Ici, les arbres ont l’écorce spécialement dure. Entre les Teddiursa qui grimpent dedans sans avoir idée d’attraper les branches et les Psykokwak frénétiques, il y a intérêt, et les souches les moins robustes se sont faites éliminer depuis longtemps. Ce qui me sidère, personnellement, c’est combien les Psykokwak ont le crâne dur, aussi. Je ne sais pas par quel miracle leur population reste stable.
Le bûcheron en herbe est plutôt en bonne santé, presque dodu.
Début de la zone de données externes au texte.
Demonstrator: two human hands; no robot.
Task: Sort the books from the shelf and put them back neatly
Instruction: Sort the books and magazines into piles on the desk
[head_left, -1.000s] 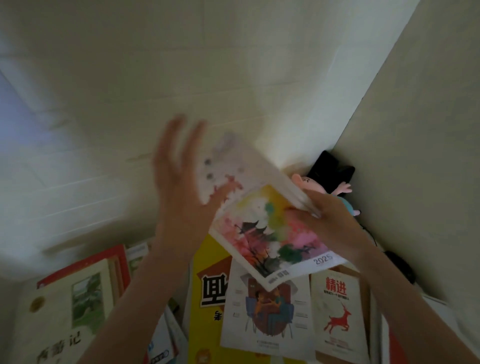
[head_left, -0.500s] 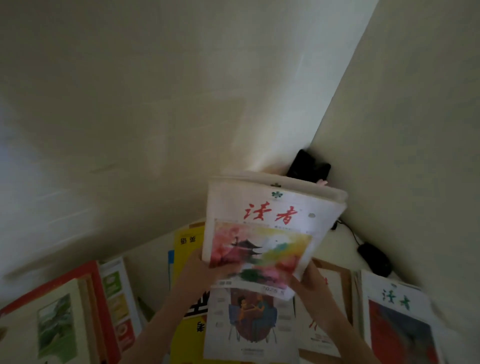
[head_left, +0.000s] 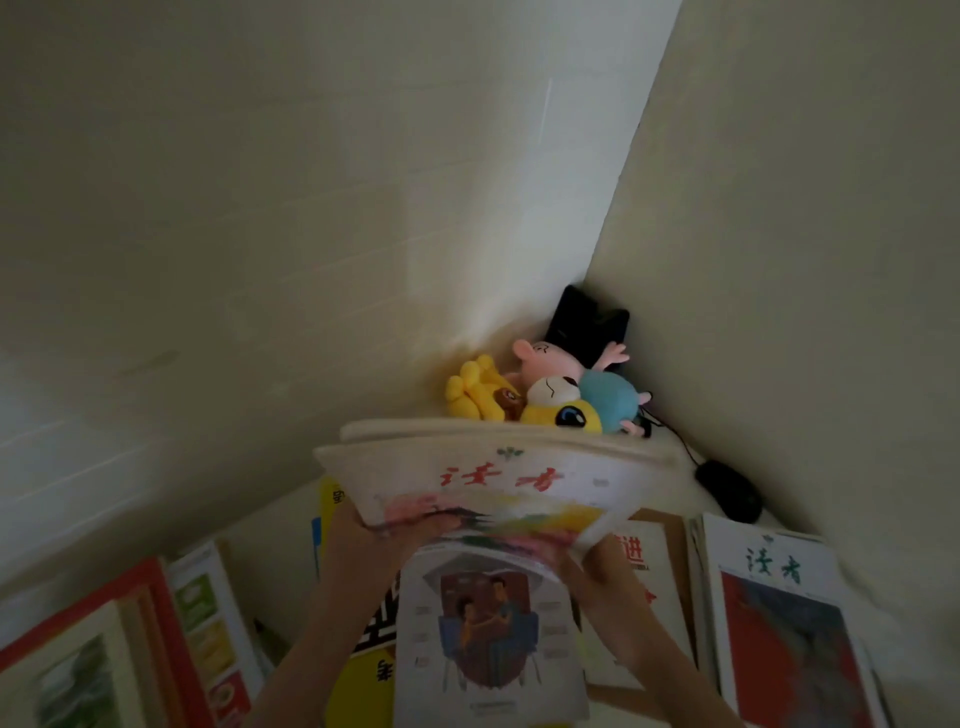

En même temps, avec le carnage qu’a fait le Léviator en remontant jusqu’au Lac il y a six mois, il y a eu beaucoup moins de p’tits nageurs pour bouffer les algues, qui ont donc proliféré hors de contrôle, et maintenant les p’tits nageurs prennent leur revanche en s’empiffrant à volonté.
Ça mériterait presque que je me serve. Les aquatiques ont tiré parti du bain de sang, ça serait bien au tour des terrestres. Il ne m’en voudra sûrement pas si j’abrège ses souffrances, ce Psykokwak tout jaune ? On dirait une tache de jus de baie sur la neige.
D’un autre côté, le clan est déjà bien nourri. Oh, on n’a jamais trop de réserves pour l’hiver, mais il sera doux, cette année, pas de quoi se nécroser les orteils. Nous avons tous bien bâfré avant-hier, après avoir pillé la réserve de baies du vieux Castorno mal luné. Moi j’aurais pas faim avant demain, minimum, et c’est pas faute d’être un gros mangeur. On pourrait lui nettoyer les os proprement, à ce Psykokwak tête de pioche, mais ça serait vraiment très con de faire une indigestion collective et de se faire buter par les Blizzi. Il est dodu, ce Psykokwak, il n’a rien fait dans la demi-mesure, alors que manger c’est un équilibre subtil entre crever la dalle et être trop rond pour faire autre chose que rouler. Il ne s’insère pas dans le schéma.
J’ai quand même envie de le crever par pure jalousie. Mais si je fais ça, quelqu’un d’autre aura un repas gratuit, et ça aussi ça serait une façon stupide de faire mourir le clan.
Bonk, bonk, bonk, il continue, inconscient des envies de meurtre qu’il doit donner à n’importe qui de sain d’esprit qui le regarde. Je me détourne et je m’éloigne dans la neige, petit pas par petit pas, laissant des empreintes de griffes derrière moi. En patrouille sur le territoire, inutile de traîner la patte et de masquer mes empreintes. Au contraire, ça rappellera à ces connards de Blizzi incapables d’apprendre par cœur un tracé de frontière qu’ils ne sont plus chez eux et qu’on a le droit de leur arracher les tripes !
D’un autre côté, je ne sais pas si les Blizzi savent ce que c’est qu’une empreinte. Il faudrait déjà qu’ils puissent voir leurs propres pieds pour ça.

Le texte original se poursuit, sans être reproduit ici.